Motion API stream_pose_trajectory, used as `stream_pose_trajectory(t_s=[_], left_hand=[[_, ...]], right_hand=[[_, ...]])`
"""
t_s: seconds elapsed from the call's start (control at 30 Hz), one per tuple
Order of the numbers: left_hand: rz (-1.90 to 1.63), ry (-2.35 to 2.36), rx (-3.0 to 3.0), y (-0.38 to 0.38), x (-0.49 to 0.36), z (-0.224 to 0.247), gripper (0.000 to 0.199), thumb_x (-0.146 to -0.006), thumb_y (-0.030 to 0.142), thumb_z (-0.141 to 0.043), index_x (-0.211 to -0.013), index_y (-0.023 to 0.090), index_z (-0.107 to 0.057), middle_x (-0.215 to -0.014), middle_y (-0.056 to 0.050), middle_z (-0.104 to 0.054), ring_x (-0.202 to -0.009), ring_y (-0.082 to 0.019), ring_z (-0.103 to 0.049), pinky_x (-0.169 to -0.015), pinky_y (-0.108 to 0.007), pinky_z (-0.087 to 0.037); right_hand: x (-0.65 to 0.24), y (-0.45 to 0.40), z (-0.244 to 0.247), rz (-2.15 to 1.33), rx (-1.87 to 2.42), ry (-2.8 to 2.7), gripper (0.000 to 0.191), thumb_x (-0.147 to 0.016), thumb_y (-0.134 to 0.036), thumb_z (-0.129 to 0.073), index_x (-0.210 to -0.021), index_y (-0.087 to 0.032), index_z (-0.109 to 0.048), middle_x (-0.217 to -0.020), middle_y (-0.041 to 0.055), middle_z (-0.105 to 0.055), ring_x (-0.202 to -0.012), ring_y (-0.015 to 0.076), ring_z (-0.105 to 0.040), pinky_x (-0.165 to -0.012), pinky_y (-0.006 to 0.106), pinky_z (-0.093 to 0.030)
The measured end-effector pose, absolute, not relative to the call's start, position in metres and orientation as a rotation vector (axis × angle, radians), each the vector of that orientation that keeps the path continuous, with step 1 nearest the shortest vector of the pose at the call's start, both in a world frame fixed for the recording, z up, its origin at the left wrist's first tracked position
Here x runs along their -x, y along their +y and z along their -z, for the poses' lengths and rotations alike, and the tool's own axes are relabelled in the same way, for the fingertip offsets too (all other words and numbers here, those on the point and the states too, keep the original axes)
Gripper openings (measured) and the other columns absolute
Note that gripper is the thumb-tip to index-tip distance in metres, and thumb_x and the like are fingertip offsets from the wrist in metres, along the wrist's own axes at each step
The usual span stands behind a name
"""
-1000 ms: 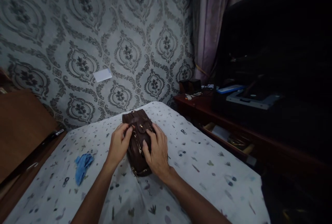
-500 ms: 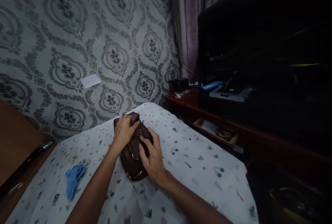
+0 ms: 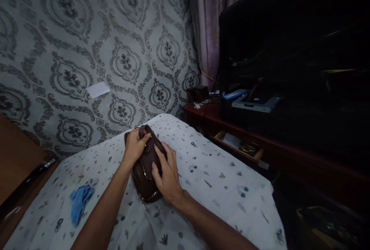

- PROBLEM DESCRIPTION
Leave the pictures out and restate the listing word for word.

- RESULT FOR THIS TASK
Motion API stream_pose_trajectory, used as `stream_pose_trajectory(t_s=[_], left_hand=[[_, ...]], right_hand=[[_, ...]])`
"""
t_s: seconds elapsed from the call's start (control at 30 Hz), one per tuple
Order of the numbers: left_hand: rz (-1.90 to 1.63), ry (-2.35 to 2.36), rx (-3.0 to 3.0), y (-0.38 to 0.38), x (-0.49 to 0.36), z (-0.224 to 0.247), gripper (0.000 to 0.199), thumb_x (-0.146 to -0.006), thumb_y (-0.030 to 0.142), thumb_z (-0.141 to 0.043), index_x (-0.211 to -0.013), index_y (-0.023 to 0.090), index_z (-0.107 to 0.057), middle_x (-0.215 to -0.014), middle_y (-0.056 to 0.050), middle_z (-0.104 to 0.054), ring_x (-0.202 to -0.009), ring_y (-0.082 to 0.019), ring_z (-0.103 to 0.049), pinky_x (-0.169 to -0.015), pinky_y (-0.108 to 0.007), pinky_z (-0.087 to 0.037); right_hand: x (-0.65 to 0.24), y (-0.45 to 0.40), z (-0.244 to 0.247), rz (-2.15 to 1.33), rx (-1.87 to 2.42), ry (-2.8 to 2.7), gripper (0.000 to 0.191), thumb_x (-0.147 to 0.016), thumb_y (-0.134 to 0.036), thumb_z (-0.129 to 0.073), index_x (-0.210 to -0.021), index_y (-0.087 to 0.032), index_z (-0.109 to 0.048), middle_x (-0.217 to -0.020), middle_y (-0.041 to 0.055), middle_z (-0.105 to 0.055), ring_x (-0.202 to -0.012), ring_y (-0.015 to 0.076), ring_z (-0.105 to 0.040), pinky_x (-0.165 to -0.012), pinky_y (-0.006 to 0.106), pinky_z (-0.093 to 0.030)
The measured end-effector pose, absolute, not relative to the call's start, position in metres and orientation as a rotation vector (axis × angle, radians), each the vector of that orientation that keeps the path continuous, with step 1 nearest the shortest vector of the pose at the call's start, both in a world frame fixed for the recording, z up, its origin at the left wrist's first tracked position
Here x runs along their -x, y along their +y and z along their -z, for the poses' lengths and rotations alike, and the tool's own axes are relabelled in the same way, for the fingertip offsets too (all other words and numbers here, those on the point and the states too, keep the original axes)
Gripper openings (measured) and the other columns absolute
Note that gripper is the thumb-tip to index-tip distance in metres, and thumb_x and the like are fingertip offsets from the wrist in metres, along the wrist's own axes at each step
The usual span stands behind a name
"""
-1000 ms: 
-500 ms: 
+0 ms: 

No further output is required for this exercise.